Eugene Souleiman puts the models on soft and mysterious chiffon masks, while the hair looks wet again. It is natural, like a group of nymphs living in the mountains and forests. .
John Galliano has always wanted to add a few prints to the series, but his first few attempts without exception failed, and he never reached him. The ideal effect in mind. At the time when he was unable to do anything, an unprecedented idea suddenly appeared in his mind: If you want to print, then you must make a print with a purpose.
John Galliano stacked layers of tulle to make a bright redColored gauze skirt. The top layer of the gauze skirt is pasted with hundreds of scattered silver tapes.

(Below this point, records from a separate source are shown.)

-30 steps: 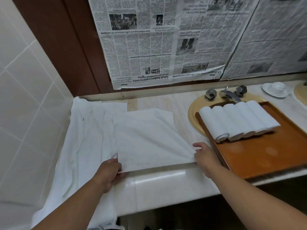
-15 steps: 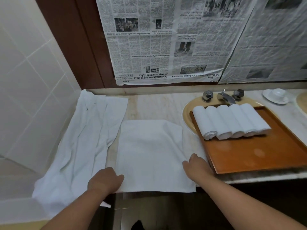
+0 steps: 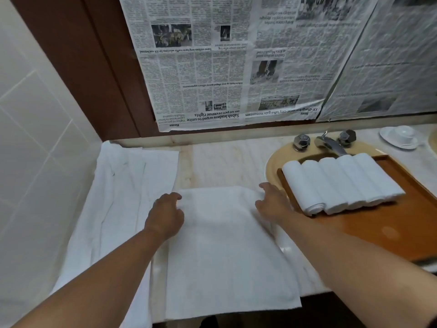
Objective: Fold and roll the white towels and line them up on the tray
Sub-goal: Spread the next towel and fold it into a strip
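Since half a second ago both hands have shifted from the near corners to the far corners of the flat towel (image 3: 227, 245), just left of the tray (image 3: 402, 223); left hand (image 3: 165, 216) and right hand (image 3: 272, 202) each curl fingers onto a corner; judged: next fold starting; five rolls (image 3: 343, 183) sit at tray's far end; newspaper (image 3: 212, 74) behind tray, upside down: "Sabah leaders urged to unite on 40 pct revenue rights".

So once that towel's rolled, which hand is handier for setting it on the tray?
Probably the right hand: it holds the towel's corner right beside the tray, near the five rolls. The left hand is at the opposite corner, by the unfolded pile.
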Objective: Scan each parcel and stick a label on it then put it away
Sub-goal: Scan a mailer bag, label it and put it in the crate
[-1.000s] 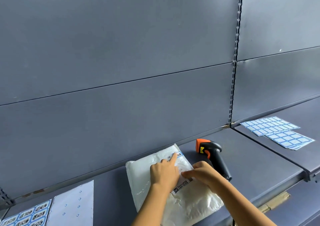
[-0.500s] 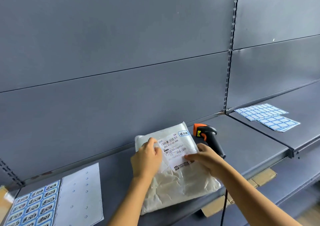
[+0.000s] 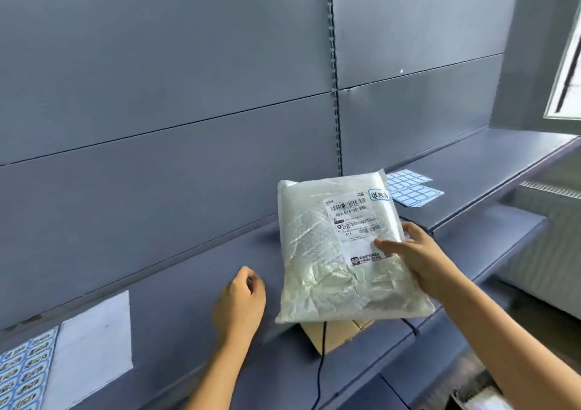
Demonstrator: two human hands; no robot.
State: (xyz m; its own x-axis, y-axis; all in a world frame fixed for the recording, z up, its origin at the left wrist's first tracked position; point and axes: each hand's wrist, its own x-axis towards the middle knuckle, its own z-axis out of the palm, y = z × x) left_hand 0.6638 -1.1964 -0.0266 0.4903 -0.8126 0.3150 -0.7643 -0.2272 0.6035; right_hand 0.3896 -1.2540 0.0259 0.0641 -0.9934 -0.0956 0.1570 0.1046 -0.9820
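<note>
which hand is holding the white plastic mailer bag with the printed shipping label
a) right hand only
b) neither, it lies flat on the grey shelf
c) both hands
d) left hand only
A: the right hand grips the white plastic mailer bag at its right edge, thumb on the shipping label, while the left hand is apart from it, loosely curled and holding nothing.

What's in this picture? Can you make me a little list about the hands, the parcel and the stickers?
parcel: white bag, held tilted above the shelf
right hand: grips the parcel's right edge, thumb on its shipping label
left hand: holds nothing, fingers loosely curled
blue sticker: on the parcel's top right corner
sticker sheets: lying on the shelf behind the parcel
</note>
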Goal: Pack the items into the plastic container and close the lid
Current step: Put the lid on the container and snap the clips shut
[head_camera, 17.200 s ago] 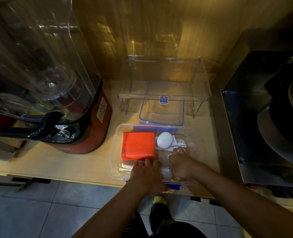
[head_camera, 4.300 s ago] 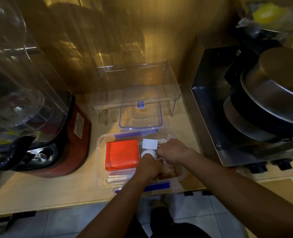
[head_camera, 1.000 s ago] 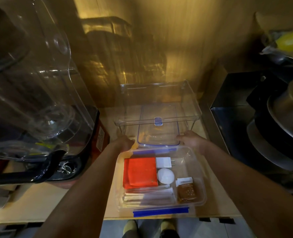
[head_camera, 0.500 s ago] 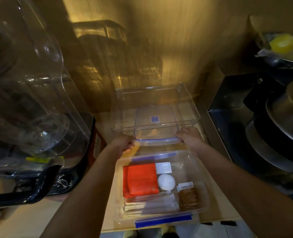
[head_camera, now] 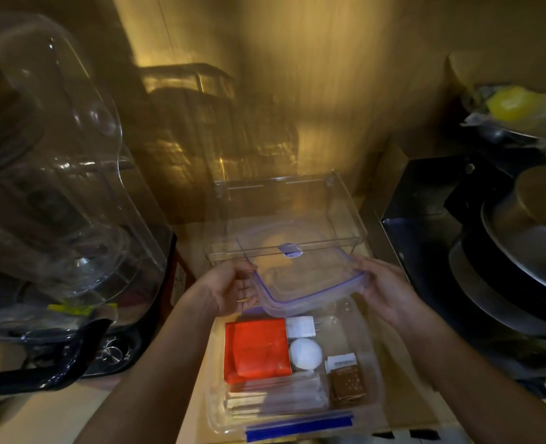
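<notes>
The clear plastic container (head_camera: 372,373) sits open at the counter's front edge, with a blue clip along its near side. Inside lie an orange packet (head_camera: 257,349), a white plug (head_camera: 300,326), a white round object (head_camera: 305,353), a small brown item (head_camera: 345,384) and flat white packets (head_camera: 274,400). The clear lid (head_camera: 303,277) with a blue rim is lifted and tilted above the container's far end. My left hand (head_camera: 230,290) grips its left edge and my right hand (head_camera: 382,288) grips its right edge.
A clear acrylic riser (head_camera: 284,213) stands behind the lid against the wall. A large blender (head_camera: 57,203) with a clear cover fills the left. On the right sit a black metal box (head_camera: 425,225) and stacked pans (head_camera: 527,251). The counter edge (head_camera: 201,363) lies under the container.
Both hands have pulled the lid out from under the riser, lifted it and brought it toward me, over the container's far end. The packed items have not moved.
</notes>
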A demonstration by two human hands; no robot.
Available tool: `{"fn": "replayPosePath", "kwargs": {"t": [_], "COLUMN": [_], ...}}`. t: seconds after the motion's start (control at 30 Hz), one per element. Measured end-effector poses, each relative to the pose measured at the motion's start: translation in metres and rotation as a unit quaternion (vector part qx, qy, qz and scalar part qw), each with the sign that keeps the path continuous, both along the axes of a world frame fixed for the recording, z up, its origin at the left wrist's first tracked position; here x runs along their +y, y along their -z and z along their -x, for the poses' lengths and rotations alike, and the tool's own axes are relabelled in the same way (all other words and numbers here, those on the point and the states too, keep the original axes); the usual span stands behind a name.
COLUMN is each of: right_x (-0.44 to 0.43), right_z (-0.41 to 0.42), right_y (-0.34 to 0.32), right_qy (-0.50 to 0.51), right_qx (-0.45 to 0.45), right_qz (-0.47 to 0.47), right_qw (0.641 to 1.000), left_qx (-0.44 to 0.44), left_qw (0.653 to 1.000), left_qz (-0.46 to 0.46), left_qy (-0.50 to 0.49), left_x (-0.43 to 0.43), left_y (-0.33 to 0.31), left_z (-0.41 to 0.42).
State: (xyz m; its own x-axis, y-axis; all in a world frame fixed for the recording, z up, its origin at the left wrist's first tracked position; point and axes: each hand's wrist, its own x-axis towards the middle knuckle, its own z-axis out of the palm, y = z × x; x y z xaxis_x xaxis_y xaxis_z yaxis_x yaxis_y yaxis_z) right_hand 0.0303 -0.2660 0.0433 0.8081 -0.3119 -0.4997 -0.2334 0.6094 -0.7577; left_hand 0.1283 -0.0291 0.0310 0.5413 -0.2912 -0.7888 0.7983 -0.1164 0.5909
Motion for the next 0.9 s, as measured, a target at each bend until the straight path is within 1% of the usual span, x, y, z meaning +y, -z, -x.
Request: {"fn": "replayPosePath", "kwargs": {"t": [0.1,0.27,0.33,0.43,0.5,0.57,0.6,0.67,0.7,0.73,0.8,0.83,0.9], "right_x": [-0.017,-0.041,-0.046,-0.044,-0.038,-0.031,-0.026,-0.018,-0.014,-0.011,-0.007,-0.004,0.002], "right_z": [0.018,0.038,0.040,0.039,0.036,0.035,0.035,0.036,0.037,0.038,0.041,0.042,0.046], "right_y": [-0.001,0.002,0.004,0.007,0.006,0.010,0.012,0.018,0.021,0.025,0.031,0.035,0.044], "right_qy": [-0.042,-0.089,-0.095,-0.062,-0.070,-0.110,-0.128,-0.145,-0.153,-0.167,-0.199,-0.210,-0.214], "right_qx": [-0.014,-0.013,-0.017,-0.044,-0.073,-0.095,-0.090,-0.063,-0.056,-0.053,-0.040,-0.033,-0.019], "right_qz": [-0.014,0.015,0.029,0.010,-0.004,-0.004,0.018,0.091,0.122,0.143,0.162,0.177,0.220], "right_qw": [0.999,0.996,0.995,0.997,0.995,0.989,0.987,0.983,0.979,0.974,0.966,0.961,0.951], "left_qx": [0.002,-0.009,-0.018,-0.019,-0.034,-0.095,-0.129,-0.189,-0.220,-0.255,-0.310,-0.324,-0.331], "left_qw": [1.000,0.993,0.995,0.999,0.999,0.991,0.982,0.958,0.940,0.913,0.833,0.797,0.747], "left_qz": [0.005,0.042,0.038,0.028,-0.001,-0.085,-0.129,-0.210,-0.255,-0.311,-0.440,-0.488,-0.551], "left_qy": [-0.019,-0.109,-0.094,-0.029,0.001,0.030,0.041,0.046,0.050,0.067,0.130,0.145,0.171], "left_x": [0.002,0.013,0.019,0.029,0.036,0.043,0.045,0.051,0.054,0.056,0.059,0.060,0.063], "left_y": [0.000,-0.002,-0.006,-0.016,-0.023,-0.030,-0.033,-0.035,-0.035,-0.033,-0.025,-0.018,-0.005], "left_z": [0.001,0.003,0.010,0.028,0.043,0.061,0.071,0.093,0.104,0.116,0.137,0.145,0.156]}}
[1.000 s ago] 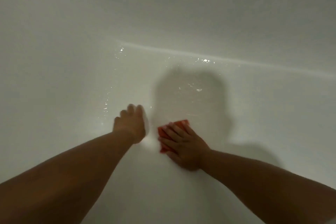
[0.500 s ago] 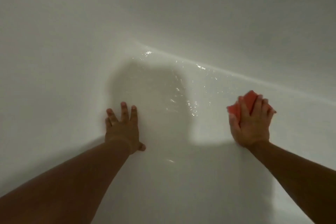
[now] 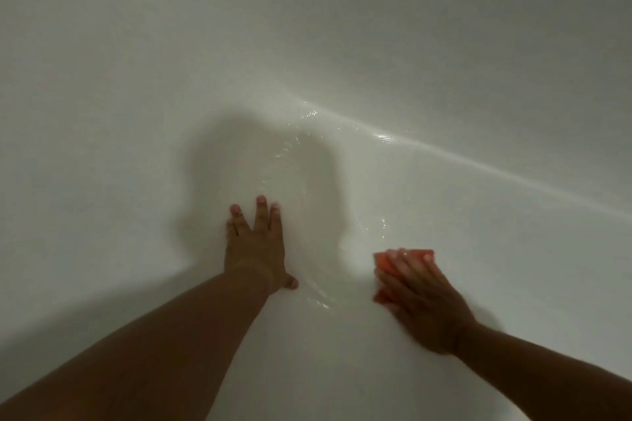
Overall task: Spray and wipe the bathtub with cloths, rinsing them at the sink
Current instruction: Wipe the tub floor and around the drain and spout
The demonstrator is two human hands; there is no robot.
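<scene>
The left hand (image 3: 255, 243) is bracing flat on the wet bathtub (image 3: 478, 222) floor, fingers spread. Off to its right, the right hand (image 3: 422, 297) is pressing the orange cloth (image 3: 384, 261) down with straight fingers.

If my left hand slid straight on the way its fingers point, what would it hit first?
Nothing loose lies ahead. The left hand, flat on the bathtub floor, would cross wet surface and probably meet the curve up into the far wall first; depth is unclear. The orange cloth lies aside.
</scene>
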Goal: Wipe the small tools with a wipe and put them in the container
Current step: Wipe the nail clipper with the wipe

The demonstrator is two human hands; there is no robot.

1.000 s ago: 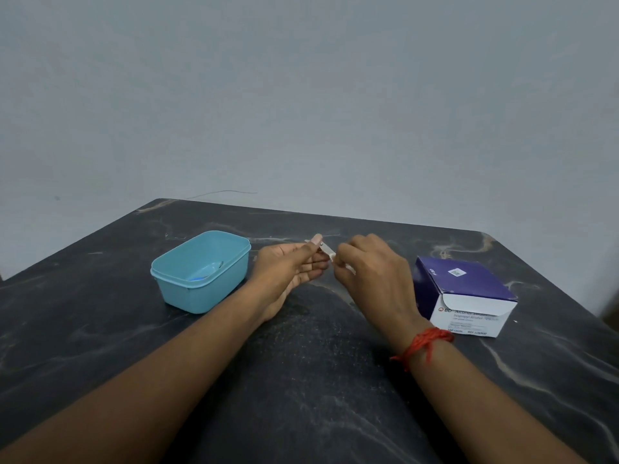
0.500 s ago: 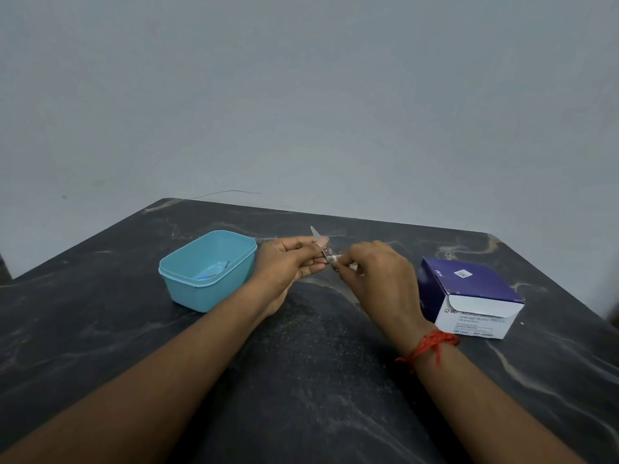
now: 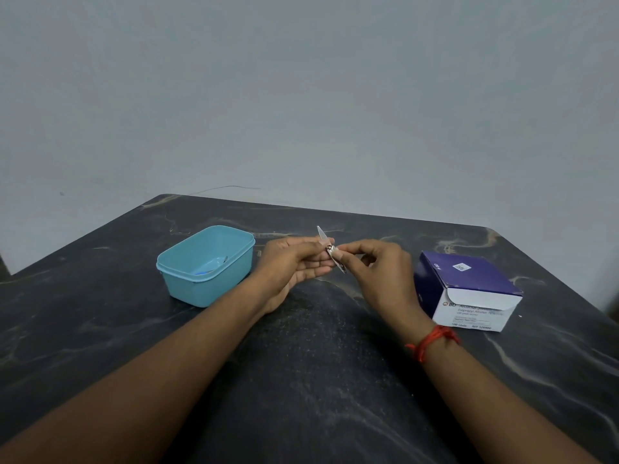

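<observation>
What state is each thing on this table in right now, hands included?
Teal container: open, lidless, small items inside.
Metal tool: held above the table, thin blade swung out.
Left hand: grips the tool.
Right hand: pinches the tool.
Swab box: resting on the table, flap down.

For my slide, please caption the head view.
Left hand and right hand hold small metal tool near teal plastic container.

Dark veined table (image 3: pixel 83 329) before a grey wall (image 3: pixel 301 95), purple-and-white box (image 3: pixel 469 276) near its right edge.
</observation>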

The "purpose" print in John Galliano's mouth actually refers to projection. When the letters are projected onto the red veil, the silver tape reflects the luster, showing a different luster. When the model wore the finished product and danced between the light and shadow, even Nick Knight, who was used to seeing the market, couldn't help but praise.
This is indeed a fleeting and unpreservable print, but Nick Knight’s documentary permanently seals this flowing print together with its birth process in the image.
The headquarters of Maison Margiela at 163 Saint Maur Road in Paris is a typical Ottoman-style building, and during the preparations for the Haute Couture Week, this quaint building was surrounded There are always several drones hovering to make the surrounding residents look at it.
These drones are not secret spies sent by commercial competitors to inquire about the news, but Nick Knight is accumulating material for this documentary.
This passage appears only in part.